# Riders' Rating System...



## AutumnMaiden (Sep 9, 2014)

What does the riders' rating system consist of? We only have one option, 1-5 stars. Does the rider have more options, such as car cleanliness or how well we drove? Do they get to leave comments about us? If so, where can I access this information in order to improve my level of service?


----------



## chi1cabby (May 28, 2014)

It's the same 5 Star system. They can leave comments though. And sometimes you can actually see these comments in your weekly summary email.
You cannot see what a particular rider rated you.


----------



## AutumnMaiden (Sep 9, 2014)

chi1cabby said:


> It's the same 5 Star system. They can leave comments though. And sometimes you can actually see these comments in your weekly summary email.
> You cannot see what a particular rider rated you.


If you had a friend take a ride with you, they would then be able to see exactly what is on your ratings profile..?


----------



## chi1cabby (May 28, 2014)

AutumnMaiden said:


> If you had a friend take a ride with you, they would then be able to see exactly what is on your ratings profile..?


Nope...unless your friend worked at Uber.


----------



## Baron VonStudley (Jun 20, 2014)

In my situation even if I tickle the balls while I jerk the passenger off I get 4 stars because they think that is a great rating.

Disclaimer: Speaking figuratively


----------



## AutumnMaiden (Sep 9, 2014)

chi1cabby said:


> Nope...unless your friend worked at Uber.


Didn't realize that not even the riders can see your score....


----------



## AutumnMaiden (Sep 9, 2014)

Baron VonStudley said:


> In my situation even if I tickle the balls while I jerk the passenger off I get 4 stars because they think that is a great rating.
> 
> Disclaimer: Speaking figuratively


Honestly, if you are not providing an obligatory finger, then you do not deserve 5 stars....gotta work for it, man!


----------



## chi1cabby (May 28, 2014)

AutumnMaiden said:


> Didn't realize that not even the riders can see your score....

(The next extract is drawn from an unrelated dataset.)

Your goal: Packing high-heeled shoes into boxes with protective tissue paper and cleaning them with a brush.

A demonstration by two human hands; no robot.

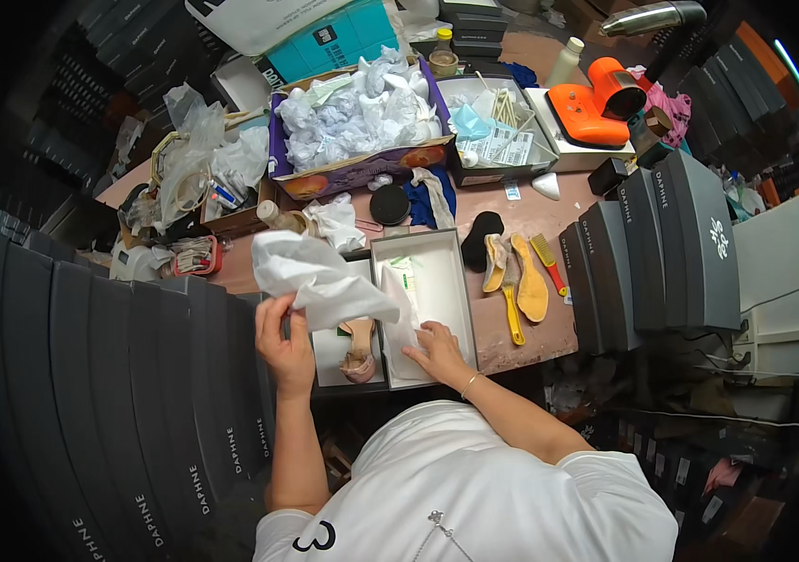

The rider can see a drivers rating. A driver cannot see how an individual rider has rated him/her, nor can the driver read ALL of the comments written by the riders. 1 or 2 anonymous comments might be included in your weekly summary email.


----------



## chi1cabby (May 28, 2014)

Baron VonStudley said:


> In my situation even if I tickle the balls while I jerk the passenger off I get 4 stars because they think that is a great rating.
> 
> Disclaimer: Speaking figuratively





AutumnMaiden said:


> Honestly, if you are not providing an obligatory finger, then you do not deserve 5 stars....gotta work for it, man!


I for one tend to doubt that the Baron is "figuratively speaking"...I've read his previous posts...he has intimate knowledge of "Unicorn jizz"!


----------



## Baron VonStudley (Jun 20, 2014)

I don't kiss and tell


----------



## The Geek (May 29, 2014)

How about 'fondle & tell'?


----------